(EXERCISE OBJECTIVE) Below is a listing; copy all of it exactly.

Start of Block

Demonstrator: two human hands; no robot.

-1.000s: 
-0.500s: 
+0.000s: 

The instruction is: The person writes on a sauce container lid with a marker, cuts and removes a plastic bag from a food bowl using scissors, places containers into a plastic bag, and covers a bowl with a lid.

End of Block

(RESPONSE AREA)
Demonstrator: two human hands; no robot.

-1.000s: 
-0.500s: 
+0.000s: 

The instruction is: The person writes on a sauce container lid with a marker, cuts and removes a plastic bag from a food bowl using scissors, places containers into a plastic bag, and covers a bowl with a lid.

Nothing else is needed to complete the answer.